As for the Deus, I’ll probably end up selling it. Mostly because I use it for the same type of hunting scenarios as the Equinox, and I feel like the Nox offers everything the Deus does, and a little more (simultaneous multi frequency and waterproof).
Does the Equinox make all single frequency detectors obsolete?: Nah. Your other detectors will continue to make finds just as they always have. BUT, as it stands right now no other detector can tick all of the same boxes as the Equinox. For the type of hunting I do, if I were in the market for a new detector in the $600-$900 price range the Equinox would be my choice hands down.
Light Weight – check
Fast Recovery Speed – check
Waterproof – check
Simultaneous multi frequency – check
Wireless headphones – check (included with the 800)
Customizable – check
Updatable – check
Reasonably priced – check
What other detector in the $500-$1000 price range can match everything on the list above? Hell, what other detector in any price range can match all of those features? I can’t think of a single one. So what does that mean for other manufacturers? IMHO it means they’ll either have to lower prices on current units and/or step up their game by coming up with something better.
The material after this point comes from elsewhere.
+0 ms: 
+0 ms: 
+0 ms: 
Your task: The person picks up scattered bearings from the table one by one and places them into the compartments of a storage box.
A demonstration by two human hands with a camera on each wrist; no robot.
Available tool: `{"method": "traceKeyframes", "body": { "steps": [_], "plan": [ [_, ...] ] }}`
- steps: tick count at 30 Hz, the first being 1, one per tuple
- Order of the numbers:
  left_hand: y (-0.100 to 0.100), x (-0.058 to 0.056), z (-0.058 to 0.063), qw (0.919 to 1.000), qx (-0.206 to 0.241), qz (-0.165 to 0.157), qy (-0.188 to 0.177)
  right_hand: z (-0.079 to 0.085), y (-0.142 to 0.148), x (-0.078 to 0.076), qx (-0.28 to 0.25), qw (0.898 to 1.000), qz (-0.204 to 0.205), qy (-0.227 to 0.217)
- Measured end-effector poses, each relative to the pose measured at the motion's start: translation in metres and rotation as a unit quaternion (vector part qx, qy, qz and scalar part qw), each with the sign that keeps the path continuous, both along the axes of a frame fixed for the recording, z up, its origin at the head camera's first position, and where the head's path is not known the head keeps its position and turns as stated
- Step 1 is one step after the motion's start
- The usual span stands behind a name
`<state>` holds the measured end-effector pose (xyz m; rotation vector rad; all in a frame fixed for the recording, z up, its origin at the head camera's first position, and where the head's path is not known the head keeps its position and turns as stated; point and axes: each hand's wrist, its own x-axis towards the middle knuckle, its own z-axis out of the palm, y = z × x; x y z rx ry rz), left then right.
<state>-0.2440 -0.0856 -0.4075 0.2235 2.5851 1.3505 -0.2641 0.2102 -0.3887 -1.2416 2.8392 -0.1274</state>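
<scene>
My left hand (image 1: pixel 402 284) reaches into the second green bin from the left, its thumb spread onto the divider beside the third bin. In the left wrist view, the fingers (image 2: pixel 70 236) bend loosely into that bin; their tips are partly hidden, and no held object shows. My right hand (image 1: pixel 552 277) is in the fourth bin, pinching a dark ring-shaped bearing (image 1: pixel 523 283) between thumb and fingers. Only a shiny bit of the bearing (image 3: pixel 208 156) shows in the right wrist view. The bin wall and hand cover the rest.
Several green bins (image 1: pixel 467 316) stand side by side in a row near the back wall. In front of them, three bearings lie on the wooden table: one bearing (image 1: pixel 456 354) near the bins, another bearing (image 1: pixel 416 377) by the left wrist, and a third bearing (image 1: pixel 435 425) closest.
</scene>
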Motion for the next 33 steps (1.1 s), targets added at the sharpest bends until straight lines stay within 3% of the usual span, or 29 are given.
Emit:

Both of which is good news for us!
My Equinox 800 YouTube Vids:
Final Thoughts: Its a great machine. Not perfect. It does have some flaws which I highlighted above but overall its hard to complain about what this detector offers, especially at its price point. I would like to see modulation and overload added. Maybe we’ll see an Equinox 1500 with some of these improvements? Who knows.
So there you have it. My thoughts on the new Equinox after 50 hours of use. I have no ties with Minelab and whether or not you buy this detector doesn’t effect me what-so-ever. Everything mentioned above is just my opinion. YMMV.